What is needed:
Find the lines below in which the string "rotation" occurs. Copy each one.

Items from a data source
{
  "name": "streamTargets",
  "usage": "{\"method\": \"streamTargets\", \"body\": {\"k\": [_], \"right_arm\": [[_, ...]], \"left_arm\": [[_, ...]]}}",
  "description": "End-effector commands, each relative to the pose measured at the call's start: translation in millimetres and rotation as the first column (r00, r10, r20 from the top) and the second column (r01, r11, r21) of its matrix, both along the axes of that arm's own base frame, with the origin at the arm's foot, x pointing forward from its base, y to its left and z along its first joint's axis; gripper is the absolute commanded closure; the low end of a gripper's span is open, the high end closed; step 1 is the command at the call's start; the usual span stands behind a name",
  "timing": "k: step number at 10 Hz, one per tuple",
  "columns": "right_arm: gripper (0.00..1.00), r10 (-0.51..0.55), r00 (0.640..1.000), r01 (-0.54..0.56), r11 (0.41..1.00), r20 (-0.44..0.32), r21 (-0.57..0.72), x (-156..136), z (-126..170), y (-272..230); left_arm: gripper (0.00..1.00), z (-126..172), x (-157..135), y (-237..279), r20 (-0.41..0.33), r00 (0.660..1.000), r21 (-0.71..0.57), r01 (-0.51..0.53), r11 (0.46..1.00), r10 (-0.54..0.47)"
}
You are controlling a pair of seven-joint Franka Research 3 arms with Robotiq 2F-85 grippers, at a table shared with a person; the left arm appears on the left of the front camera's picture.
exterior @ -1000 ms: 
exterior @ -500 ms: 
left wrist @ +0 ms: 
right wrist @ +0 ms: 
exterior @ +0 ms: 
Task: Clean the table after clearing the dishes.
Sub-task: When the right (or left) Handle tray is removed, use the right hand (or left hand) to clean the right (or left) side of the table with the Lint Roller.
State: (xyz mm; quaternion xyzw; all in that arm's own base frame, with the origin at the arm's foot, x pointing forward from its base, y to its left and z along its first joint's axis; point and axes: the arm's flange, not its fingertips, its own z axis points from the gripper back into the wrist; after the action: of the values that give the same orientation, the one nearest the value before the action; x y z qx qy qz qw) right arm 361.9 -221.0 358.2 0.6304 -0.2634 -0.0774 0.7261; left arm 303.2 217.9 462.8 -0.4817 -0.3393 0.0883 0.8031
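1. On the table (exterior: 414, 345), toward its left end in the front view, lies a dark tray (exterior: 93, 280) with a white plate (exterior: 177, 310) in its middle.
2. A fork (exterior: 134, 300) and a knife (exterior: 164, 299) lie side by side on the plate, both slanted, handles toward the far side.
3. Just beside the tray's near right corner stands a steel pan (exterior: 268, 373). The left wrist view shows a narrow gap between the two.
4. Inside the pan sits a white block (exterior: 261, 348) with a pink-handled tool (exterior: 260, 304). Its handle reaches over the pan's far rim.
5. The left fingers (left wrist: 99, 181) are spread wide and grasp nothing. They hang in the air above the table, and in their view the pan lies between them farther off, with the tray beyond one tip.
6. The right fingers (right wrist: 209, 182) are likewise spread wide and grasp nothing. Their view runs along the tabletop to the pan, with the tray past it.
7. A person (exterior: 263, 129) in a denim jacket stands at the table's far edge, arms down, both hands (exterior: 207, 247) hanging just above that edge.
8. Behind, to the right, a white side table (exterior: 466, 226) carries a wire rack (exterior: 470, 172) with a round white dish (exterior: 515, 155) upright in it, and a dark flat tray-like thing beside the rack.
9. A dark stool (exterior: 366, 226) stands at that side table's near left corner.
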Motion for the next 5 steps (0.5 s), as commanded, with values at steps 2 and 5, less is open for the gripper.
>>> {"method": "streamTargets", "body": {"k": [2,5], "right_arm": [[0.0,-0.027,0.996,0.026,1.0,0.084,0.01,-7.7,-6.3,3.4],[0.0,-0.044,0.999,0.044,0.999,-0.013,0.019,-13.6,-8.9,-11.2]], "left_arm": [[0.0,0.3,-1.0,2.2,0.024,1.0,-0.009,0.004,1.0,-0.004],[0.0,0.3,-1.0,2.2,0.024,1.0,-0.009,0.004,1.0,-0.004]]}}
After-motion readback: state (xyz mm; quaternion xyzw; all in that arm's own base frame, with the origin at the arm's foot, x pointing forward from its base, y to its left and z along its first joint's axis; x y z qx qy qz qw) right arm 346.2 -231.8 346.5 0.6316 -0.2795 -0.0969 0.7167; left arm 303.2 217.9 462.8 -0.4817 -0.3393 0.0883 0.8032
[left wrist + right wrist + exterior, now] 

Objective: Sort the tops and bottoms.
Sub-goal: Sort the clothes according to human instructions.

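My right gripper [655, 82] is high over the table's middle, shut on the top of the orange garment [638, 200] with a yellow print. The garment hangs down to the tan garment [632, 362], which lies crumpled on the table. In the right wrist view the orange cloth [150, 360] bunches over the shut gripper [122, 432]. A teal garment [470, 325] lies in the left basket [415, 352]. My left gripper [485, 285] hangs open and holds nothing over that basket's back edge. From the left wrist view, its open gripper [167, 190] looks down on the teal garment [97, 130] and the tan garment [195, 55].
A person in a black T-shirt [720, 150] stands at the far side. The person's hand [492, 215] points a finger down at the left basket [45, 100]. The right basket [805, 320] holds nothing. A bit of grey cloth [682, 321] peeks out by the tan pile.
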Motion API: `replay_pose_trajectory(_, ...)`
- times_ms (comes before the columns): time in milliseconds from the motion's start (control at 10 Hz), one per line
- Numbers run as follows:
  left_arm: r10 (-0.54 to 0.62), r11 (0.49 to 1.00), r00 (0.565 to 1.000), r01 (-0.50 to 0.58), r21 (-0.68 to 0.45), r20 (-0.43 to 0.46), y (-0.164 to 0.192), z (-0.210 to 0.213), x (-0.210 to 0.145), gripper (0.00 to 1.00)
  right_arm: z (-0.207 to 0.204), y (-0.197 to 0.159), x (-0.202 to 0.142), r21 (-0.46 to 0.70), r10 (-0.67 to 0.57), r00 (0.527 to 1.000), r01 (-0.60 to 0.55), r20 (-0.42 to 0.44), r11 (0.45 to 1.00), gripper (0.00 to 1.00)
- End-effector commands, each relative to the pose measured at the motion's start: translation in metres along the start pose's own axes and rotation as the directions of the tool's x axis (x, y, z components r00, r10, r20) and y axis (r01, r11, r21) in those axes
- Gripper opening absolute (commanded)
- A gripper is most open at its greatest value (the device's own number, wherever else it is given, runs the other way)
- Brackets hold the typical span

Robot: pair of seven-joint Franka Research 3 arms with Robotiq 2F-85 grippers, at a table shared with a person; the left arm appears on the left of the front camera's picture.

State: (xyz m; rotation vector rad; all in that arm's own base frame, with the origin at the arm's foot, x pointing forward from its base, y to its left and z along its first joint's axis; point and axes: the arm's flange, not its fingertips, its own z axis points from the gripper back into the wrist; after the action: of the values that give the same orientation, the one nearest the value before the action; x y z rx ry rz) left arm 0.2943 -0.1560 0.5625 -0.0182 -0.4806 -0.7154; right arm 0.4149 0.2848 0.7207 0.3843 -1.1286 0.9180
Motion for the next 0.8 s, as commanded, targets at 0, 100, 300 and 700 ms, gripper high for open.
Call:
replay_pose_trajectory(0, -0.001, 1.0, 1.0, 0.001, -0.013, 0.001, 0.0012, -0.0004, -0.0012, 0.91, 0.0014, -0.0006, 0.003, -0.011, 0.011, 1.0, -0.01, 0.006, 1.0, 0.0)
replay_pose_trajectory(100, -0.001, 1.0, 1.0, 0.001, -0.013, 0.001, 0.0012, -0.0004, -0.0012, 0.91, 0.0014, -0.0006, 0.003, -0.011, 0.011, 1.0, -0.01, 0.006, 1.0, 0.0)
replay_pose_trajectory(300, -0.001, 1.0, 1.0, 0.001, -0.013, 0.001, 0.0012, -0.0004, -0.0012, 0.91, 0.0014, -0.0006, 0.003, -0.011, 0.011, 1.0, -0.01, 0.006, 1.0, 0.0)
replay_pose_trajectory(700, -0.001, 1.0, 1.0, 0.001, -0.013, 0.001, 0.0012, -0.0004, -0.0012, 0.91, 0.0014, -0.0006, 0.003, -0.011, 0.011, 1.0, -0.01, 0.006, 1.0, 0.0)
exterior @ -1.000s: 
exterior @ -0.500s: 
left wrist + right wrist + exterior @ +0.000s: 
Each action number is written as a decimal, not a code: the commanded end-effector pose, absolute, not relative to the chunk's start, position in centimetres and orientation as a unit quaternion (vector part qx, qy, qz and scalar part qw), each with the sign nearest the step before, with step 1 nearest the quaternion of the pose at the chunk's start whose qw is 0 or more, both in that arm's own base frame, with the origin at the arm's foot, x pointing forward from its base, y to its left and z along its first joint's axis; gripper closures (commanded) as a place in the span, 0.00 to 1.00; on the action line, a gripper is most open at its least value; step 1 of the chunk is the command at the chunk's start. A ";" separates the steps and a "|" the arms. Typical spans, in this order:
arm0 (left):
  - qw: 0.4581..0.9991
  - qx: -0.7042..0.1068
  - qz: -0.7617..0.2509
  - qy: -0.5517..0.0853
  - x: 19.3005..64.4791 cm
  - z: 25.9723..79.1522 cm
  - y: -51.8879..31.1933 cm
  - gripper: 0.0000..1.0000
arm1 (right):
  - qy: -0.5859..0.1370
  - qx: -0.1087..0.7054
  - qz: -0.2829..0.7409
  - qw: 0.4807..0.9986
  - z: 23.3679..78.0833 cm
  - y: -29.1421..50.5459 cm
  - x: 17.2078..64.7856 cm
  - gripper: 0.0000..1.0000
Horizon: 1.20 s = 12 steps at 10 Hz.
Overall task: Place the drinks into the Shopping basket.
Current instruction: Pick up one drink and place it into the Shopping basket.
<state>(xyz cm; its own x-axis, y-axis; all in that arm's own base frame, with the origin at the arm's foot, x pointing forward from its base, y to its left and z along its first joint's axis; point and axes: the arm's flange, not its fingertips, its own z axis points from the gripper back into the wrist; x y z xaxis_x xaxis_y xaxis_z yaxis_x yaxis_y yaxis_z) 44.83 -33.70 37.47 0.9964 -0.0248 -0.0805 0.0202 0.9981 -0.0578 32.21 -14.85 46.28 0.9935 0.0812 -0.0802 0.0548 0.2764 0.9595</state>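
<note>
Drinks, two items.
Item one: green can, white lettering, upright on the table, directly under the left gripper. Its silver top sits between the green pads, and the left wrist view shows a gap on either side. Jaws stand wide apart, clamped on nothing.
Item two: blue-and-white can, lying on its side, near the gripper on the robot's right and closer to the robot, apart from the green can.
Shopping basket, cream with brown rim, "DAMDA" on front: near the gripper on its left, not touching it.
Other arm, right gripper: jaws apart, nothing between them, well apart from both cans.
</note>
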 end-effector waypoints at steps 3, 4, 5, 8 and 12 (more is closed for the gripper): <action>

Solution below:
  "description": "End-effector commands, each relative to the pose measured at the call's start: translation in millimetres and rotation as the first column (r00, r10, r20 from the top) and the second column (r01, r11, r21) of its matrix, both along the axes of that arm's own base frame, with the origin at the arm's foot, x pointing forward from its base, y to its left and z along its first joint's axis; gripper is the absolute commanded closure; the low end of a gripper's span is open, the high end closed; step 1 is the command at the call's start; the usual span stands behind a name",
- End-effector commands, each relative to the pose measured at the motion's start: translation in metres along the start pose's own axes and rotation as the directions of the tool's x axis (x, y, z components r00, r10, r20) and y axis (r01, r11, r21) in those axes
State: (xyz m; rotation vector rad; all in that arm's own base frame, with the origin at the arm's foot, x pointing forward from its base, y to its left and z along its first joint's axis; point and axes: the arm's flange, not its fingertips, its own z axis points from the gripper back into the wrist; after the action: of the values that give the same orientation, the one nearest the value before the action; x y z rx ry rz) left arm 0.2943 -0.1560 0.5625 -0.0182 -0.4806 -0.7154; right arm 0.4149 0.2848 0.7207 0.3843 -1.1286 0.9180

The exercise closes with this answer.